Updated: 3 days ago
Our Pumicestone Passage is becoming increasingly more dangerous and unwelcoming for our finned and flippered friends, writes Diane Oxenford.

On a recent balmy Sunday afternoon, the BIEPA-supported Bribie Island Turtle Trackers (BITTs) were contacted by Bribie’s Volunteer Marine Rescue. A boatie was towing in a distressed turtle he’d encountered in Pumicestone Passage. A boat propellor had made four severe cuts into the turtle’s carapace, one of which made a deep and fatal incision into the turtle’s lungs.
Not only was the turtle in distress, but so were the concerned people gathering on this popular beach beside the main boat ramp at Bellara.
Australia Zoo’s Wildlife Rescue team were busy on another rescue, so a team from Wildlife Rescue Queensland was dispatched from Wamuran to transport the turtle to Australia Zoo Wildlife Hospital. Sadly, the life of this otherwise healthy and magnificent male Green turtle ended en-route Australia Zoo.

The day before, another large juvenile Green turtle washed up dead in the mangroves at Williams Creek near the Seaside Museum. It had six lethal propellor cuts in its carapace.

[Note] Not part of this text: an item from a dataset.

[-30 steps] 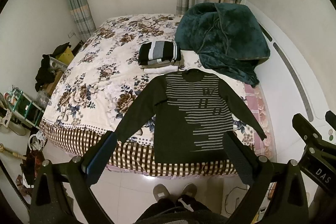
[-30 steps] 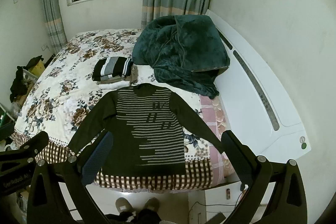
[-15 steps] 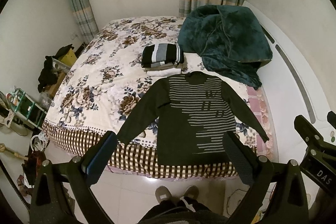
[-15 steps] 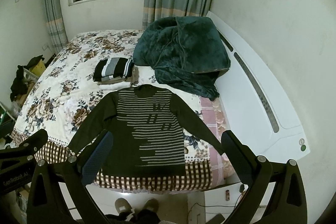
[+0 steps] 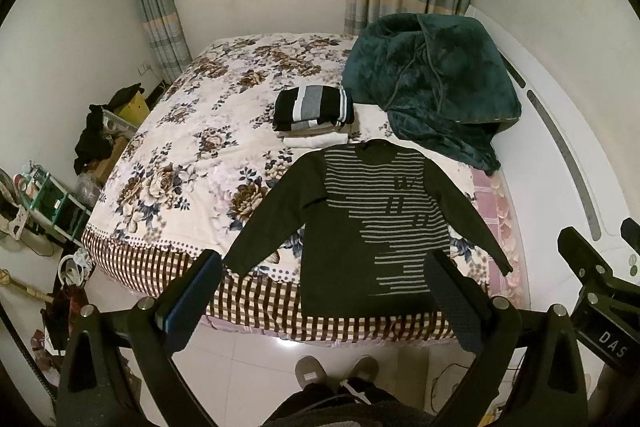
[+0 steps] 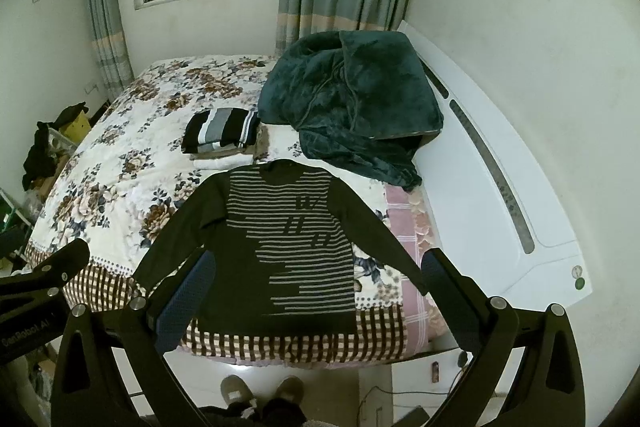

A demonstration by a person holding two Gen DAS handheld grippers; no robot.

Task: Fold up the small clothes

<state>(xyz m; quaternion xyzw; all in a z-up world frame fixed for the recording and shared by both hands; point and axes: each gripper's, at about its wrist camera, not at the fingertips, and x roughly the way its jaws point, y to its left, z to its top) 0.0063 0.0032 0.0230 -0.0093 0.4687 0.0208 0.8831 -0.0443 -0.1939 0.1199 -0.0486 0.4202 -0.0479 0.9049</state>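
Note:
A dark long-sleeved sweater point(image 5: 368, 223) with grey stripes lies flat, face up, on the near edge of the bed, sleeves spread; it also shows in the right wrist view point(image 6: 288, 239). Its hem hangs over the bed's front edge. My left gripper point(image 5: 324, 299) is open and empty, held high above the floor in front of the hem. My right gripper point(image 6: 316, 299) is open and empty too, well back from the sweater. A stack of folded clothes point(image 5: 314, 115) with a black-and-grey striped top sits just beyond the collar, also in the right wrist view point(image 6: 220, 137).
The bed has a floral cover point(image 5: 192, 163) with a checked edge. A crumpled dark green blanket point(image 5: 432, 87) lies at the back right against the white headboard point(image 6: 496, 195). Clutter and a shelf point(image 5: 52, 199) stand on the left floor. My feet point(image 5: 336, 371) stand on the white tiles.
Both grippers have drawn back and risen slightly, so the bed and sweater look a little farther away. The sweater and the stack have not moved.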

Green turtles are listed on the ICUN Red List status as an Endangered (population trend decreasing). Similarly, the South Pacific Loggerheads are listed as Critically Endangered (population trend decreasing).
Authorities acknowledge boat/propellor strikes are increasing in Moreton Bay Marine Park. The Bay is critical habitat for threatened species, all of which are owed protection under both State and National laws, and International/Intergovernmental Treaties – including the Convention on the Conservation of Migratory Species. This rise in incidents across the Marine Park is reflected in Pumicestone Passage, and can be seen by looking at the rising trend in turtle strandings that BITTs alone have responded to over recent years. It should be noted that additional turtle strandings are responded to by QPWS, MBRC but these are not reflected in our graph, and of course unknown numbers of strandings go unreported.